By John Edwards

The butterfly effect concept has become important in the finance world as globalization continues to increase and capital markets connect. Volatility in one small area of the international markets can grow rapidly and bleed into other markets, and a hiccup in one corner of the international markets can have global consequences. Improvements in technology and wider access to the Internet has increased the degree to which international markets influence each other. This has led to more episodes of extreme market volatility.

The butterfly effect has become well-known in popular culture, and the concept has clear applications to finance. It and chaos theory may provide a partial explanation for the unpredictability of capital markets.

Origin and Meaning of Butterfly Effect

The phrase “the butterfly effect” was first coined during a scientific meeting in 1972. Scientist Edward Lorenz gave a talk on his work regarding weather prediction models. The phrase suggests that the flap of a butterfly’s wings in Japan could create a small change in the atmosphere that might eventually lead to a tornado in Texas.

Lorenz studied how small differences in initial values led to large differences in weather models at the Massachusetts Institute of Technology. In 1961, he had entered an initial condition in a weather model as 0.506, rather than the precise number of 0.506127, which resulted in a completely different and unexpected weather pattern.
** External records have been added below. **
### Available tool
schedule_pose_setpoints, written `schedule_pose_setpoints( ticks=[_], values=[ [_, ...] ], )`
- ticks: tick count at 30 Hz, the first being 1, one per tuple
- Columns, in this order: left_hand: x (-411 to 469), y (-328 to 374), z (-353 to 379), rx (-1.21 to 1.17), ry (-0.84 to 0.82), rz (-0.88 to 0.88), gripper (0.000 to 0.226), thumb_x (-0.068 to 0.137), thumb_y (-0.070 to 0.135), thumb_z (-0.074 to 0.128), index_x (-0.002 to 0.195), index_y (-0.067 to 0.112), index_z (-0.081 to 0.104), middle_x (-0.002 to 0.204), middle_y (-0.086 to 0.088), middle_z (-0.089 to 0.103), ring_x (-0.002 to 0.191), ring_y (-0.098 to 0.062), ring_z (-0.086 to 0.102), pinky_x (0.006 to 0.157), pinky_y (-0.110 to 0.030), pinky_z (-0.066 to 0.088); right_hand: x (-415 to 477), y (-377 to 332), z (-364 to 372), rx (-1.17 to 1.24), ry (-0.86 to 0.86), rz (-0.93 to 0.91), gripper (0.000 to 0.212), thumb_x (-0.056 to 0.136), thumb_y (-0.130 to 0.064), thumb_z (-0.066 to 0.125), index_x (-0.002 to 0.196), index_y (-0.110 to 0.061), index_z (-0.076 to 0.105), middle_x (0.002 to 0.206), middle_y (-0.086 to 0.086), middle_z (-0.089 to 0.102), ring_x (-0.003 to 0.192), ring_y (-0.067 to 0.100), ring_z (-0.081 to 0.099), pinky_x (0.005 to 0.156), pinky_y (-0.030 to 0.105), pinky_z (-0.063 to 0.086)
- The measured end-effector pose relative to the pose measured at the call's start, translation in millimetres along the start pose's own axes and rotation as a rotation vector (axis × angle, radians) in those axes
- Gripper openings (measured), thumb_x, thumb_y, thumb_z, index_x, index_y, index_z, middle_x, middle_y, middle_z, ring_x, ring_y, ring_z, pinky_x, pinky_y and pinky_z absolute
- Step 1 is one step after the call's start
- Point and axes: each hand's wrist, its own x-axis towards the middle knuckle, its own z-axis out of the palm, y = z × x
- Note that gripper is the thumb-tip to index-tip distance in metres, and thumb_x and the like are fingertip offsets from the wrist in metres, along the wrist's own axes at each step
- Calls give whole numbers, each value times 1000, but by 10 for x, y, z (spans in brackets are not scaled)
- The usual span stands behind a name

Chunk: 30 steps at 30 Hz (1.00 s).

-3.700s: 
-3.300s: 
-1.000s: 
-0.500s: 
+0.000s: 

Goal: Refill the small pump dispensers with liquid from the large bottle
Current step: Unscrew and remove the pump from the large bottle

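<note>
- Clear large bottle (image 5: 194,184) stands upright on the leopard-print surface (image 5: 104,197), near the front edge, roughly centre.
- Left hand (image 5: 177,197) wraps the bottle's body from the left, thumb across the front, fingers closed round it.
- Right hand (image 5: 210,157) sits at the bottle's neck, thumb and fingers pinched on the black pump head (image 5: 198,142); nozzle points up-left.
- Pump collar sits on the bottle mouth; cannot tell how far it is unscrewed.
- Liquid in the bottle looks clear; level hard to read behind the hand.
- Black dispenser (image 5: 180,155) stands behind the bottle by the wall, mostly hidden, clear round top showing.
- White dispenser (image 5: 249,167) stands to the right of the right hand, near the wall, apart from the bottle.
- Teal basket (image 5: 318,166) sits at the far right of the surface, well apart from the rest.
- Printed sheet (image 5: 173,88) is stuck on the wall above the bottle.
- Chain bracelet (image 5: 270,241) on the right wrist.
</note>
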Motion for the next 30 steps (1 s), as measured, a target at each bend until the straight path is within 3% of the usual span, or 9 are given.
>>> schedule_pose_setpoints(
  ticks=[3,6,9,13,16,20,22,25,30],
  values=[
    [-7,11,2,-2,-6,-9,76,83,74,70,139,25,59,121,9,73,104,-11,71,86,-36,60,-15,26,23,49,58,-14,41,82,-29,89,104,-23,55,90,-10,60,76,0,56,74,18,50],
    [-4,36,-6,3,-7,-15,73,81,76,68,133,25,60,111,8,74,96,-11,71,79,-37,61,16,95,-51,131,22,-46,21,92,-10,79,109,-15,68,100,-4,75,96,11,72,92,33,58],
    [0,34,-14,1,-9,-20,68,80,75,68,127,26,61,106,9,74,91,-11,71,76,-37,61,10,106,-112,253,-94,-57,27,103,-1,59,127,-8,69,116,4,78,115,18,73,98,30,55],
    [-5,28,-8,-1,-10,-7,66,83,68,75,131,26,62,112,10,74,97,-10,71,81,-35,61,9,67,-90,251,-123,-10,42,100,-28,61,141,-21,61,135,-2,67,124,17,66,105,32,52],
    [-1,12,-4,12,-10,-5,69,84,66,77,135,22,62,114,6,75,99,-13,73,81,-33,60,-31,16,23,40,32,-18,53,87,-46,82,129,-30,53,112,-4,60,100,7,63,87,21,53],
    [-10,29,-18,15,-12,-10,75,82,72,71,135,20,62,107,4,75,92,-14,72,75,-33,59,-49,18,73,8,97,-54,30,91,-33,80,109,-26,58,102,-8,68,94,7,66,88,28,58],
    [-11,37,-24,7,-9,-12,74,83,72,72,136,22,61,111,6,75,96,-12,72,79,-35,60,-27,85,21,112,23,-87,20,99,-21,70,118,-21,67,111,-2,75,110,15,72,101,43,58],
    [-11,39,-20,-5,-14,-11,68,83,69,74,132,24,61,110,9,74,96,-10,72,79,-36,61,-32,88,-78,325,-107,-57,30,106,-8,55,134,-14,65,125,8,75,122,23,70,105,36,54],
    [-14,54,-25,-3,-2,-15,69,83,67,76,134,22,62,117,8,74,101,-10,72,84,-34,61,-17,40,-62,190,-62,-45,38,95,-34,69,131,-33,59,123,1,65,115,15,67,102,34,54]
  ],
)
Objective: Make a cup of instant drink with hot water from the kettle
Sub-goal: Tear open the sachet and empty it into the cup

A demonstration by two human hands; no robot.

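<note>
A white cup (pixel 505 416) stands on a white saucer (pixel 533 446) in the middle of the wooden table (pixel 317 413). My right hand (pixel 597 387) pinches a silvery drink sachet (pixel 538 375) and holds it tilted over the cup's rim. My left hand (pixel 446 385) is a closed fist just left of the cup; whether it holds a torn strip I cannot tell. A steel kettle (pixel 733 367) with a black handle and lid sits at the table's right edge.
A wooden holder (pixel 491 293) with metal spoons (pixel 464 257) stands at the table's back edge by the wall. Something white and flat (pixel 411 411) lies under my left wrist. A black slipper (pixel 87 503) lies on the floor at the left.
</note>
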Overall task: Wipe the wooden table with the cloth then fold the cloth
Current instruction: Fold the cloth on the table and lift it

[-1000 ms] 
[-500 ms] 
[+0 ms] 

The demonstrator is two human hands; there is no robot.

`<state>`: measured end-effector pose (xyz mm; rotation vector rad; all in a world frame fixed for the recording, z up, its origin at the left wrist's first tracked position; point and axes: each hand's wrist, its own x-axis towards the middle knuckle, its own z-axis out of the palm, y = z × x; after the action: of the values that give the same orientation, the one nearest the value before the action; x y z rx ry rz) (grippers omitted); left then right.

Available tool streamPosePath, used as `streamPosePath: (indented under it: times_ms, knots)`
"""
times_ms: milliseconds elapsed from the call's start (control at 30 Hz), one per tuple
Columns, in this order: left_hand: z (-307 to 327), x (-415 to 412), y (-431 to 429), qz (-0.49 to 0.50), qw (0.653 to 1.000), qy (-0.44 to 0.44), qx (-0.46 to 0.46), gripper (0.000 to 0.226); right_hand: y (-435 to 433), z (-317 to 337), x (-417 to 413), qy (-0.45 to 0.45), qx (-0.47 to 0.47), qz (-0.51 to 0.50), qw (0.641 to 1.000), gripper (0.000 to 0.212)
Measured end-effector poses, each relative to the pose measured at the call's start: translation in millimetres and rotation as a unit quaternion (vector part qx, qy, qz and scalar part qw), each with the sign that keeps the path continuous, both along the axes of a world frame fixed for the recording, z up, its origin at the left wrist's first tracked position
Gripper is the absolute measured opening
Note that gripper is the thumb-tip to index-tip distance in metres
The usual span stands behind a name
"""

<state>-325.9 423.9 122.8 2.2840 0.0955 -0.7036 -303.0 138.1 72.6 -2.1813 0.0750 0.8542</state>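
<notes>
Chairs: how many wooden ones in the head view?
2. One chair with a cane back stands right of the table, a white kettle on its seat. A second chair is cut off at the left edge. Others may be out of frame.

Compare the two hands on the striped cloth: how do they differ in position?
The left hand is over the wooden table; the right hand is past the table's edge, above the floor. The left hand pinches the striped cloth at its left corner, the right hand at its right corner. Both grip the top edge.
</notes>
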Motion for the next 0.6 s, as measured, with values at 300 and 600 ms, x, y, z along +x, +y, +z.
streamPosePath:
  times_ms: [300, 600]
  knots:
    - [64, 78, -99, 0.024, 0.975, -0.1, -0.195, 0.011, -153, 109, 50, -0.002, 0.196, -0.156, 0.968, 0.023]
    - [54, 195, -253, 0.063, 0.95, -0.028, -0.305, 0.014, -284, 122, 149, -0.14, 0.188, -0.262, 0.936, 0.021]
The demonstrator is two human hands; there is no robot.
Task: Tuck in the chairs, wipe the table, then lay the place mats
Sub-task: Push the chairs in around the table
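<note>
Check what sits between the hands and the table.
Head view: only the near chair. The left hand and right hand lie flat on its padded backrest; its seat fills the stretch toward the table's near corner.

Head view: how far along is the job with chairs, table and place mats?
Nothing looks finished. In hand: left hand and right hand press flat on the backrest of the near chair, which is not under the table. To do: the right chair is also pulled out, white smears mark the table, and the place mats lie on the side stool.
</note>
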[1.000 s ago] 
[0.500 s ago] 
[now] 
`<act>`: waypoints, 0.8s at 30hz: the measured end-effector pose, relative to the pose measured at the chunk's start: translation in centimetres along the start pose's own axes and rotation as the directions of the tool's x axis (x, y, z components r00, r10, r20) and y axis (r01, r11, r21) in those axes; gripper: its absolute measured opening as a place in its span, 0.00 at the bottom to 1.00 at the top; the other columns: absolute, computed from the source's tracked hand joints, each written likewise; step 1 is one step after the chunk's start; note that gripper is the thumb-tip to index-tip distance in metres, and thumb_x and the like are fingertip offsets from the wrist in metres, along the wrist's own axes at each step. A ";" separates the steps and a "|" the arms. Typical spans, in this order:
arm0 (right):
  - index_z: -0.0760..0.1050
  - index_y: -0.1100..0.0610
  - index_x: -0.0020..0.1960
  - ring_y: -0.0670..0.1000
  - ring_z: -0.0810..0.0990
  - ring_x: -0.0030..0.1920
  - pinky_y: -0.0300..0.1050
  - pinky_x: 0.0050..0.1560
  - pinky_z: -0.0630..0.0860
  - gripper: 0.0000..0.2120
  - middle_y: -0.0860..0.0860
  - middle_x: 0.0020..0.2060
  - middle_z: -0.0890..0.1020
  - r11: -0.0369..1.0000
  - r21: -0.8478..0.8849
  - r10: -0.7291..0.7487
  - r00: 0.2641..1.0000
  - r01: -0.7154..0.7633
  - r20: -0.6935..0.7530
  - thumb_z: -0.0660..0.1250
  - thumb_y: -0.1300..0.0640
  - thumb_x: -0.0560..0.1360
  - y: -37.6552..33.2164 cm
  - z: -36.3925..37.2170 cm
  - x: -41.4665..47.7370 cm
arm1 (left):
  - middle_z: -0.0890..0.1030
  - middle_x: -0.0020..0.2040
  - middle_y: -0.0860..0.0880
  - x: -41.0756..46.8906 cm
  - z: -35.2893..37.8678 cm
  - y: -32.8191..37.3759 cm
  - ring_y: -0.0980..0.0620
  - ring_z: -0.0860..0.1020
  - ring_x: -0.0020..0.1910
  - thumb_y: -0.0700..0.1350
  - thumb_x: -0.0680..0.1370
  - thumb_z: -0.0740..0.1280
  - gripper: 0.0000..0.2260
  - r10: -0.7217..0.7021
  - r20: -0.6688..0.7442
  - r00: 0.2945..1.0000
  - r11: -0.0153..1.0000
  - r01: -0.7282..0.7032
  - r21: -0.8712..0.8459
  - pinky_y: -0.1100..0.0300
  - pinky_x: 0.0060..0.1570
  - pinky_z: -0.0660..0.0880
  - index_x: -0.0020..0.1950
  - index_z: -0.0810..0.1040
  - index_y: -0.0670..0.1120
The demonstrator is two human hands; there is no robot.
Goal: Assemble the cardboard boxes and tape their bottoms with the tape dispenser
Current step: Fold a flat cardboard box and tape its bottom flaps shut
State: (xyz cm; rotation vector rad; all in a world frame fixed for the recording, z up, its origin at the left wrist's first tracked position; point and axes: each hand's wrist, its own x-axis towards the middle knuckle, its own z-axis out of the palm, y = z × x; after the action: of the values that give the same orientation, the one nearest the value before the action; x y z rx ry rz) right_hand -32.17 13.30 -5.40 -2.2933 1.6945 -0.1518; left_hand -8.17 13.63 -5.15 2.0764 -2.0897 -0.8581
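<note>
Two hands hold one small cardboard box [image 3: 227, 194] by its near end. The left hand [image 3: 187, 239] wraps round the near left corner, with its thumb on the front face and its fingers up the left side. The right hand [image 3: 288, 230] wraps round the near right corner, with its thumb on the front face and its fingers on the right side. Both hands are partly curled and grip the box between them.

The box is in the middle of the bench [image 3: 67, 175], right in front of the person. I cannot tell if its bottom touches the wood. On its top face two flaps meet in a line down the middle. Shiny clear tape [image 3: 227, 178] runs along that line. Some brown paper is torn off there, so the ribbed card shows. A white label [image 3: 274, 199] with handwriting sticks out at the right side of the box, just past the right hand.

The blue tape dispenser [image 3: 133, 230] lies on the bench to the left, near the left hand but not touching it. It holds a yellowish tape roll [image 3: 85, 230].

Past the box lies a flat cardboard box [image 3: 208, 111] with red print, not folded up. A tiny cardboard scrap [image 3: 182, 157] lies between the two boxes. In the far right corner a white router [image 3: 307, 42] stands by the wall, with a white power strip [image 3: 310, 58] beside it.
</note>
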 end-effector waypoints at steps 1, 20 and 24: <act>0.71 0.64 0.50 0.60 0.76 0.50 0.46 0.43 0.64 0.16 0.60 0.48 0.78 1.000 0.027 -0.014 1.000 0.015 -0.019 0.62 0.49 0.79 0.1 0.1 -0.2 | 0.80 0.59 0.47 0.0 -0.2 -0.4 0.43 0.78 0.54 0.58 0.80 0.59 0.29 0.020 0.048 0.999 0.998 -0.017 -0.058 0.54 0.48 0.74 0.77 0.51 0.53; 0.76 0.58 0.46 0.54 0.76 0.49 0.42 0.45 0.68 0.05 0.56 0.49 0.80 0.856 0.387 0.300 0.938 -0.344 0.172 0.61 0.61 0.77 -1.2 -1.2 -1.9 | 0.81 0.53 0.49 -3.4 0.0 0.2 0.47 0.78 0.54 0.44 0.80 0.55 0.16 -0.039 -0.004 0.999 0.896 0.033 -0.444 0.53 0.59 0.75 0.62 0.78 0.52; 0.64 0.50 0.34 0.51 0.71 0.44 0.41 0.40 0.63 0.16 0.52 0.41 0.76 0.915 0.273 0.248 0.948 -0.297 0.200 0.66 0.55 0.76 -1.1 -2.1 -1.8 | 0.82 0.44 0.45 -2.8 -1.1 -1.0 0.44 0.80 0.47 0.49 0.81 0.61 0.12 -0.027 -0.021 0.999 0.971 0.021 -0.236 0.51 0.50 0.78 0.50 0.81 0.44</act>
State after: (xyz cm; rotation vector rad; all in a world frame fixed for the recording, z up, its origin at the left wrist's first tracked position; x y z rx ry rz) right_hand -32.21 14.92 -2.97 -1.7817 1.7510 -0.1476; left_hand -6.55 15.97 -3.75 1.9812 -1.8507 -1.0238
In 1963, he wrote a paper on this concept, titled “Deterministic Nonperiodic Flow.” The butterfly effect concept shows how difficult it is to predict dynamic systems, such as weather and financial markets. Study of the butterfly effect has led to advances in chaos theory.

Application of Chaos Theory to Markets

Capital markets go through alternating periods of calm and storminess. However, they are not always chaotic, and the shift between calm and chaos is often sudden and unpredictable. Some believe that these concepts of chaos theory can be used to understand how financial markets operate.

Markets tend to grow bubbles that eventually pop with drastic consequences. Financial bubbles often grow because of positive feedback. When investors make money during a rise in the financial markets, other observers think the investors must have made a smart decision, which leads the observers to invest their own money in the markets. The result is more buying and stock prices going higher. The positive feedback loop leads to prices beyond any logical or justifiable level. The loop eventually ends, and the last investors in are left hanging with the worst positions.

The same concept can explain volatile bear markets. The markets can suddenly shift due to outside factors, which causes investors to pay attention only to negative news. Initial selling leads to more selling as market participants liquidate their positions. The negative feedback loop tends to accelerate quickly, often resulting in a market full of undervalued stocks.

Fractals and the Markets

Prominent scientist Benoit Mandelbrot applied his work in fractals in nature to financial markets. He found that examples of chaos in nature, such as the shape of shorelines or clouds, often have a high degree of order. These fractal shapes can also explain chaotic systems, including financial markets. Mandelbrot noted that asset prices can jump suddenly with no apparent cause.

Many in the markets tend to dismiss the extreme events that occur less than 5% of the time. Mandelbrot argued that these outliers are important and play a significant role in financial market movements. Traditional portfolio theory tends to underestimate how often these high-volatility events occur. While his fractals cannot predict price movements, he argued that they could create a more realistic picture of market risks.

Examples of the Butterfly Effect in Markets

Although technology has increased the impact of the butterfly effect in global markets, there is a long history of financial bubbles going back to the tulip market bubble in Holland during the 17th century. Tulips were a status symbol among the elite. They were traded on exchanges in Dutch towns and cities. People sold their belongings to begin speculating on tulips. However, prices began to drop and panic selling ensued.

There are more recent examples of bubbles. On October 1987, known as Black Monday, the Dow Jones Industrial Average (DJIA) lost around 22% in one trading day, the largest percentage drop ever for that market. There was no apparent cause for the drop, though the DJIA had some large down days the week before, and there were international issues in the Persian Gulf. In retrospect, issues with panic selling and perhaps program trading might be partly to blame.

In 2015, the Chinese stock market encountered significant volatility, dropping over 8% in one day. Similar to Black Monday, there was no single event or cause for the drop. This volatility quickly spread to other markets, with the S&P500 and the Nikkei losing around 4%. Also like Black Monday, there had been weakness in the Chinese markets in prior months.

Chinese officials had begun devaluing the renminbi. However, the main cause was likely the high degree of margin used by Chinese retail investors. When prices began to drop, investors received margin calls from their brokers. Retail investors were forced to liquidate their positions quickly to meet the margin calls, leading to a negative feedback loop of selling. In years prior, the Chinese government encouraged people to put their money in the market. Markets will only become more interconnected as technology continues to improve, and the butterfly effect will continue to be a factor in global markets.